Installation
Install the package via pip:
pip install allms
Quick Start
To use our package, you must have access to the credentials of the endpoint with the deployed model. Each of the supported models have a different set of credentials that must be passed in the corresponding configuration object. Below is a brief overview of how to use each of these models.
Simple usage
Azure GPT
from allms.models import AzureOpenAIModel
from allms.domain.configuration import AzureOpenAIConfiguration
configuration = AzureOpenAIConfiguration(
api_key="<OPENAI_API_KEY>",
base_url="<OPENAI_API_BASE>",
api_version="<OPENAI_API_VERSION>",
deployment="<OPENAI_API_DEPLOYMENT_NAME>",
model_name="<OPENAI_API_MODEL_NAME>"
)
gpt_model = AzureOpenAIModel(config=configuration)

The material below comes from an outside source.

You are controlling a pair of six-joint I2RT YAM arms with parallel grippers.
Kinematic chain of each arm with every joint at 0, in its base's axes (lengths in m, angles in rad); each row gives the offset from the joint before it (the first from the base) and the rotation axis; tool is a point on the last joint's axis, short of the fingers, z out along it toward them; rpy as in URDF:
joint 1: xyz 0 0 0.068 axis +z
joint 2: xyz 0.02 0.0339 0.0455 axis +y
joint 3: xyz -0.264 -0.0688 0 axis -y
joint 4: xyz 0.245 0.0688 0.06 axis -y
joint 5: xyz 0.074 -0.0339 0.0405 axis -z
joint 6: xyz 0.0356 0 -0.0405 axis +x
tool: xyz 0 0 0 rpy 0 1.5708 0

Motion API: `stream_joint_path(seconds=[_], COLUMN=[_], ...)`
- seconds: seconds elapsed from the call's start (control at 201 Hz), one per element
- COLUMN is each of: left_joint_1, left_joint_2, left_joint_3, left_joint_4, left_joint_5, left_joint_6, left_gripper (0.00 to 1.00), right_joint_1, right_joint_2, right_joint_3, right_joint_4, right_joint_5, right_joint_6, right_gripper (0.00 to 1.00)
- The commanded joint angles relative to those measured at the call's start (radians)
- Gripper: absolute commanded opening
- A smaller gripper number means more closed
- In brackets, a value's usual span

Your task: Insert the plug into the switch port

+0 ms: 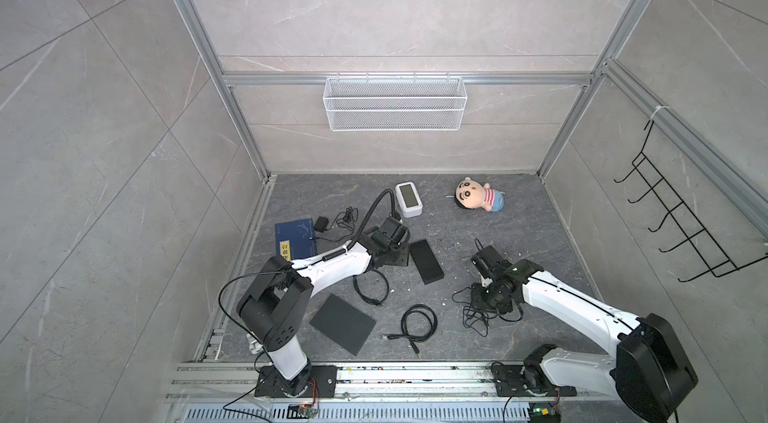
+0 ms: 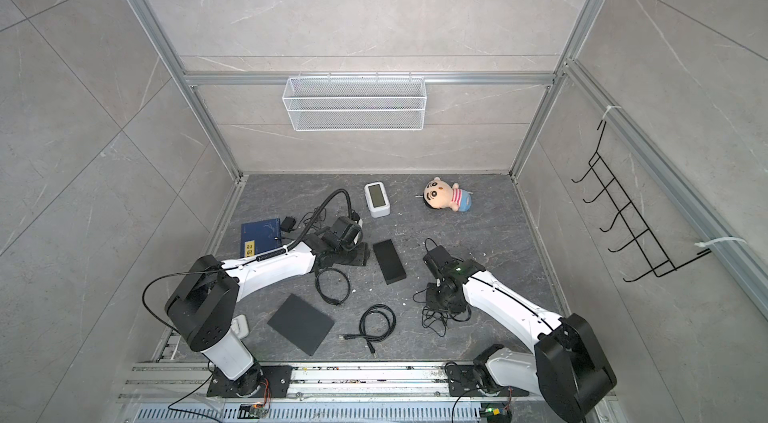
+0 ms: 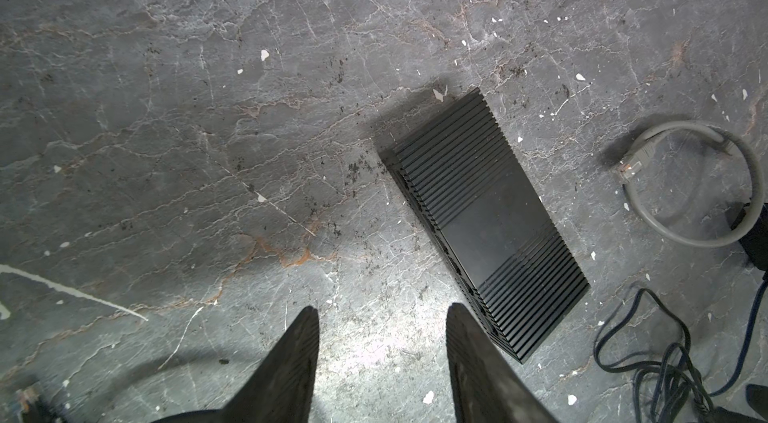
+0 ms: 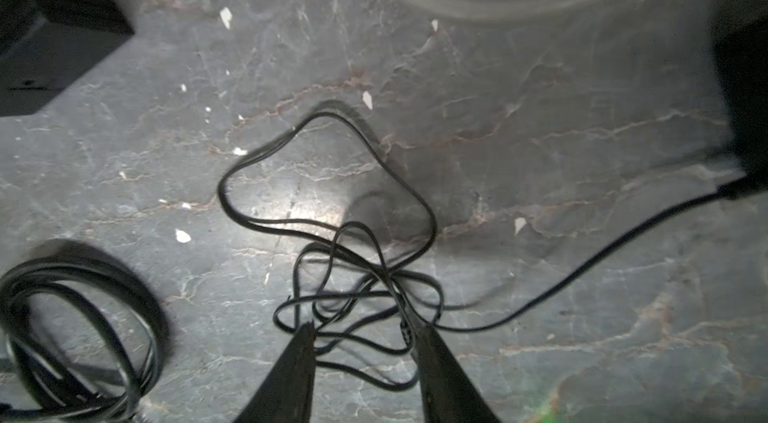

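The switch [image 1: 426, 261] [image 2: 388, 261] is a black ribbed box lying flat on the floor between the two arms. In the left wrist view the switch [image 3: 486, 225] lies just beside my left gripper [image 3: 382, 308], which stands open over bare floor. My right gripper [image 4: 363, 327] hangs over a tangle of thin black cable [image 4: 353, 267] [image 1: 478, 313]. Its jaws are apart, with strands running between them. A small dark plug [image 4: 405, 327] on that cable lies against one finger; it is blurred. The switch's ports do not show clearly.
A grey cable loop with a clear plug [image 3: 627, 167] lies beyond the switch. Two black cable coils [image 1: 372, 288] [image 1: 417, 323], a dark pad [image 1: 343, 323], a blue book [image 1: 293, 240], a white clock [image 1: 408, 199] and a doll [image 1: 480, 195] lie around.
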Motion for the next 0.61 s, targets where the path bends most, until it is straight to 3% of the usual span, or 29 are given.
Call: stream_joint_path(seconds=[0.0,0.602], left_joint_1=[0.003,0.002], left_joint_2=[-0.055,-0.05], left_joint_3=[-0.01,0.016], left_joint_4=[-0.025,-0.041], left_joint_5=[-0.013,-0.009], left_joint_6=[-0.002,0.0], left_gripper=[0.53,0.53], right_joint_1=[0.009,0.015], right_joint_2=[0.036,0.151], right_joint_3=[-0.019,0.008], right_joint_4=[0.036,0.09], right_joint_5=[0.038,0.095], right_joint_6=[0.007,-0.034], right_gripper=[0.41,0.14])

gpt_response = gpt_model.generate("2+2 is?")
<OPENAI_API_KEY>
: The API key for your Azure OpenAI resource. You can find this in the Azure portal under your Azure OpenAI resource.<OPENAI_API_BASE>
: The base URL for your Azure OpenAI resource. You can find this in the Azure portal under your Azure OpenAI resource.<OPENAI_API_VERSION>
: The API version.<OPENAI_API_DEPLOYMENT_NAME>
: The name under which the model was deployed.<OPENAI_API_MODEL_NAME>
: The underlying model's name.
VertexAI PaLM
from allms.models import VertexAIPalmModel
from allms.domain.configuration import VertexAIConfiguration
configuration = VertexAIConfiguration(
cloud_project="<GCP_PROJECT_ID>",
cloud_location="<MODEL_REGION>"
)
palm_model = VertexAIPalmModel(config=configuration)
palm_response = palm_model.generate("2+2 is?")
<GCP_PROJECT_ID>
: The GCP project in which you have access to the PALM model.<MODEL_REGION>
: The region where the model is deployed.
VertexAI Gemini
from allms.models import VertexAIGeminiModel
from allms.domain.configuration import VertexAIConfiguration
configuration = VertexAIConfiguration(
cloud_project="<GCP_PROJECT_ID>",
cloud_location="<MODEL_REGION>"
)
gemini_model = VertexAIGeminiModel(config=configuration)
gemini_response = gemini_model.generate("2+2 is?")
<GCP_PROJECT_ID>
: The GCP project in which you have access to the PALM model.<MODEL_REGION>
: The region where the model is deployed.
VertexAI Gemma
from allms.models import VertexAIGemmaModel
from allms.domain.configuration import VertexAIModelGardenConfiguration
configuration = VertexAIModelGardenConfiguration(
cloud_project="<GCP_PROJECT_ID>",
cloud_location="<MODEL_REGION>",
endpoint_id="<ENDPOINT_ID>"
)
gemini_model = VertexAIGemmaModel(config=configuration)
gemini_response = gemini_model.generate("2+2 is?")
<GCP_PROJECT_ID>
: The GCP project in which you have access to the PALM model.<MODEL_REGION>
: The region where the model is deployed.<ENDPOINT_ID>
: ID of an endpoint where the model has been deployed.
Azure LLaMA 2
from allms.models import AzureLlama2Model
from allms.domain.configuration import AzureSelfDeployedConfiguration
configuration = AzureSelfDeployedConfiguration(
api_key="<AZURE_API_KEY>",
endpoint_url="<AZURE_ENDPOINT_URL>",
deployment="<AZURE_DEPLOYMENT_NAME>"
)
llama_model = AzureLlama2Model(config=configuration)
llama_response = llama_model.generate("2+2 is?")
<AZURE_API_KEY>
: Authentication key for the endpoint.<AZURE_ENDPOINT_URL>
: URL of pre-existing endpoint.<AZURE_DEPLOYMENT_NAME>
: The name under which the model was deployed.
Azure Mistral
from allms.models.azure_mistral import AzureMistralModel
from allms.domain.configuration import AzureSelfDeployedConfiguration
configuration = AzureSelfDeployedConfiguration(
api_key="<AZURE_API_KEY>",
endpoint_url="<AZURE_ENDPOINT_URL>",
deployment="<AZURE_DEPLOYMENT_NAME>"
)
mistral_model = AzureMistralModel(config=configuration)
mistral_response = mistral_model.generate("2+2 is?")
<AZURE_API_KEY>
: Authentication key for the endpoint.<AZURE_ENDPOINT_URL>
: URL of pre-existing endpoint.<AZURE_DEPLOYMENT_NAME>
: The name under which the model was deployed.